This app is used for make predictions based on what you have typed, just as what Swiftkey does. Type some words, and personal predictions tailored to you will appear. The final version of this app will be presented via Shinyapp. (This image comes from the official discription of Swiftkey.)
No details will be explained here, but all will be listed with links.
The whole dataset can be downloaded here, and only ‘en_US’ files are used for training.
There are 3 different text sets in ‘en_US’: en_US.blogs.txt, en_US.news.txt, en_US.twitter.txt, each of them includes a great great number of sentences and words which will be shown below:| en_US.blogs.txt | en_US.news.txt | en_US.twitter.txt | |
|---|---|---|---|
| sentences | 2072941.00 | 1867522.00 | 2588551.00 |
| words | 42840140.00 | 39918314.00 | 119478112.00 |
Since there are so many words, a brief exploratory analysis will be shown here. Firstly, let us have a close look at the top 20th most frequent words across three data sets.
## feature frequency rank docfreq group
## 1 one 307902 1 3 all
## 2 said 305186 2 3 all
## 3 just 304843 3 3 all
## 4 get 301290 4 3 all
## 5 like 301118 5 3 all
## 6 go 266898 6 3 all
## 7 time 258628 7 3 all
## 8 can 248756 8 3 all
## 9 day 222912 9 3 all
## 10 year 214750 10 3 all
## 11 make 206712 11 3 all
## 12 love 203287 12 3 all
## 13 new 194531 13 3 all
## 14 good 185428 14 3 all
## 15 know 184011 15 3 all
## 16 now 180157 16 3 all
## 17 work 176685 17 3 all
## 18 peopl 163635 18 3 all
## 19 say 162207 19 3 all
## 20 want 160958 20 3 all
Besides, 524600 words only appear once in these three data sets. We ignore these words, and we can still find that most words only appeared within 100 times, more clearly with the grey curve in the figure.

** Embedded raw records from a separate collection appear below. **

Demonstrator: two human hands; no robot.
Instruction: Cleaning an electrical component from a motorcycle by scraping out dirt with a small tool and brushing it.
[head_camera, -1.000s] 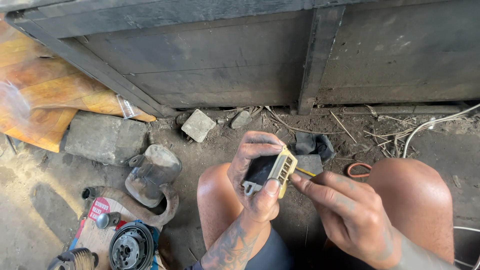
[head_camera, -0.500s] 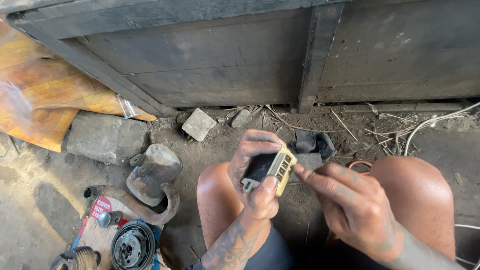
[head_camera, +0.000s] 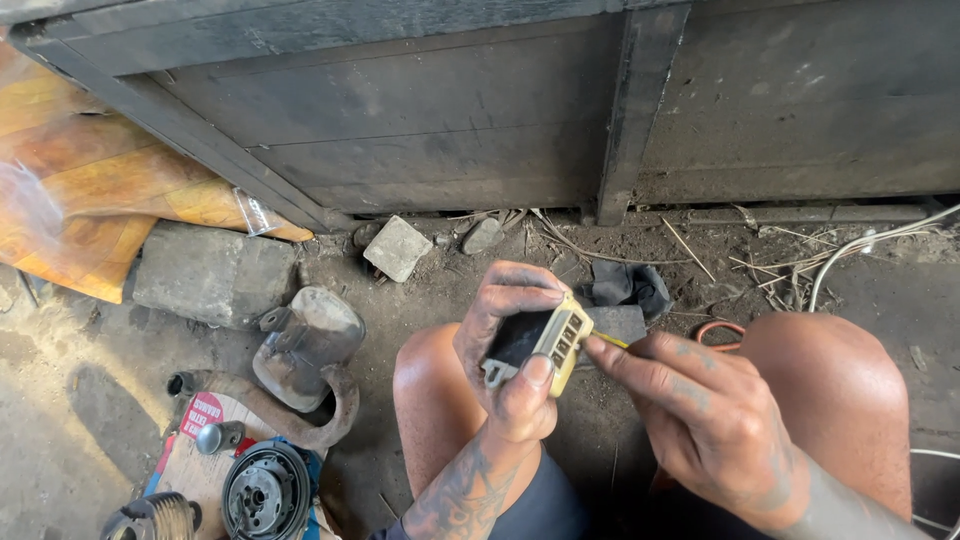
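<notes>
I'm squatting on the dirt floor and gripping a small black-and-cream electrical module (head_camera: 533, 343) in my left hand (head_camera: 510, 350), fingers wrapping over the top, thumb clamping underneath. My right hand (head_camera: 700, 410) is pinching a thin yellow wire (head_camera: 610, 340) right at the module's connector end. Looks to me like the wire isn't fully seated yet, so that bit's still pending. I'm working in the gap between my knees, so room's tight sideways. A muffler pipe (head_camera: 300, 370) and round clutch part (head_camera: 265, 492) are sitting well off to my left, the black gate (head_camera: 500, 110) ahead.
</notes>
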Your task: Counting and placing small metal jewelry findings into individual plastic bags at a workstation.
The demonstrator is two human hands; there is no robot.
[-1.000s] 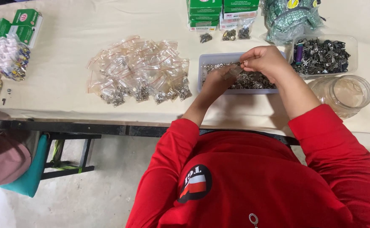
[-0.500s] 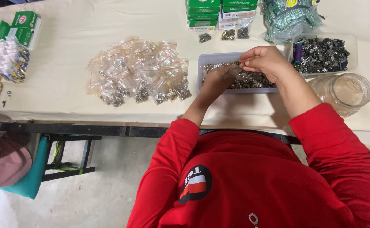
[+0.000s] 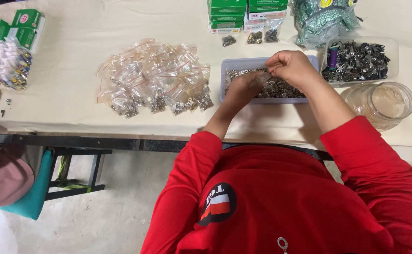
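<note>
My left hand (image 3: 243,87) and my right hand (image 3: 293,68) meet over a lilac tray (image 3: 225,77) full of small metal fasteners. Between them they hold a small clear plastic bag (image 3: 262,76), my left hand gripping it from below and my right hand's fingers pinching at its top. What my right fingertips hold besides the bag is too small to tell. To the left lies a pile of small filled clear bags (image 3: 154,77) on the cream tablecloth.
A clear tub of dark metal clips (image 3: 359,59) and a glass jar (image 3: 382,103) stand at right. Green boxes (image 3: 246,11) and a green-patterned bag (image 3: 326,19) line the far edge. More green boxes (image 3: 13,28) and a bagged bundle (image 3: 3,63) sit at left.
</note>
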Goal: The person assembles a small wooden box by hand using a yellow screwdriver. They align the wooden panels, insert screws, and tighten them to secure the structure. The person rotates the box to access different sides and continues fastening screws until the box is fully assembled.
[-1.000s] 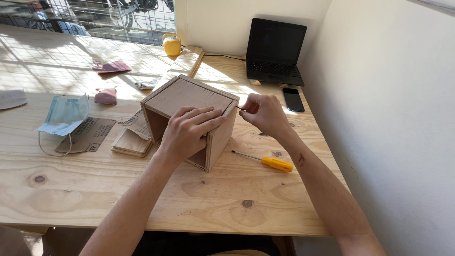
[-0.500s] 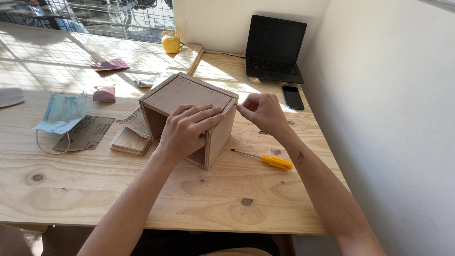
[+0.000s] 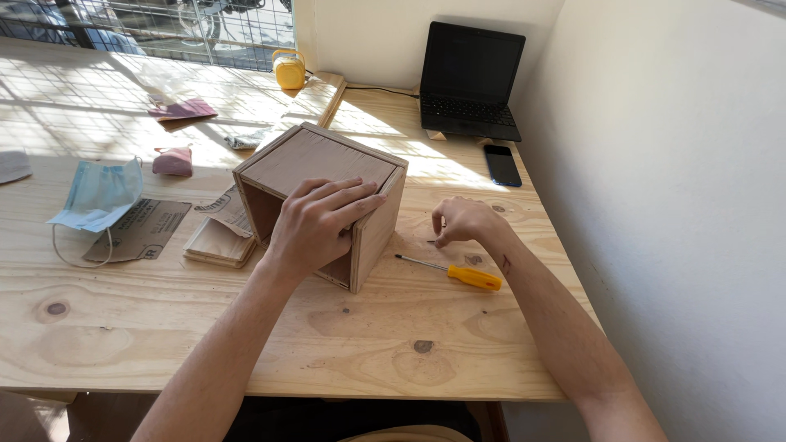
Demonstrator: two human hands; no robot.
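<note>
Two hands: left hand (image 3: 315, 225) flat on brown open-fronted wooden box (image 3: 323, 200), holding nothing; right hand (image 3: 460, 221) pinching small dark screw (image 3: 431, 241).
Tip: steady box; yellow-handled screwdriver (image 3: 450, 272) waits at 5 o'clock.

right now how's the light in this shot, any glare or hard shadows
Head view: strong sun from the window casts a grid of shadows over the far table; a glare patch lies behind the wooden box; both hands, left hand and right hand, stay sharp.
</note>
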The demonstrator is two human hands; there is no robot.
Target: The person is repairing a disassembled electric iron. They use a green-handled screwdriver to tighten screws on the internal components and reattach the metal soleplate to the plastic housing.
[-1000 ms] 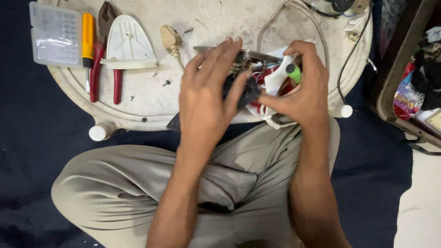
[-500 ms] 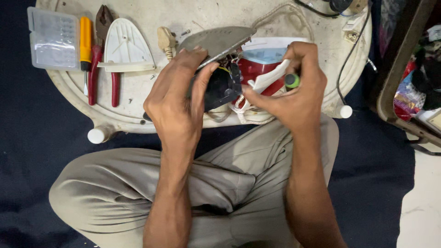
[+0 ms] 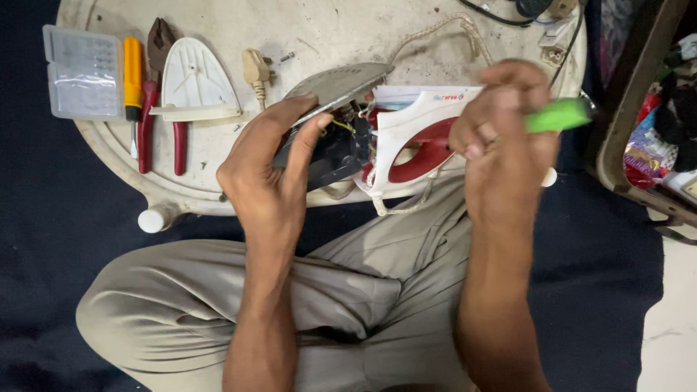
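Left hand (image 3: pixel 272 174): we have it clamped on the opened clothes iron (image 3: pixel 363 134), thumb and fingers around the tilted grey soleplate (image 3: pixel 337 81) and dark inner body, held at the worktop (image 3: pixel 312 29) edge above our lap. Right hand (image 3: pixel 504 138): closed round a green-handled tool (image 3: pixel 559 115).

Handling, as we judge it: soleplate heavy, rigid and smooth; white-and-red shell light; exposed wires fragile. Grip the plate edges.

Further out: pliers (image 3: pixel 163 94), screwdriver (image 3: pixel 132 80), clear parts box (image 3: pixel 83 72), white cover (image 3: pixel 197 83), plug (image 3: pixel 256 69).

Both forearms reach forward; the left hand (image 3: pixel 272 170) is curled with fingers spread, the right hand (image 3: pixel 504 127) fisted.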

However, there are still some words appeared beyond 10000 times, seeing the salmon curve.
A logarithm based on 10 is applied with the frequency for the sake of comparativity.
At last, A beautiful wordcloud of the top 100 frequent words are made. The more frequent the word appeared, the bigger the word will be.
The more frequent, the bigger the word is.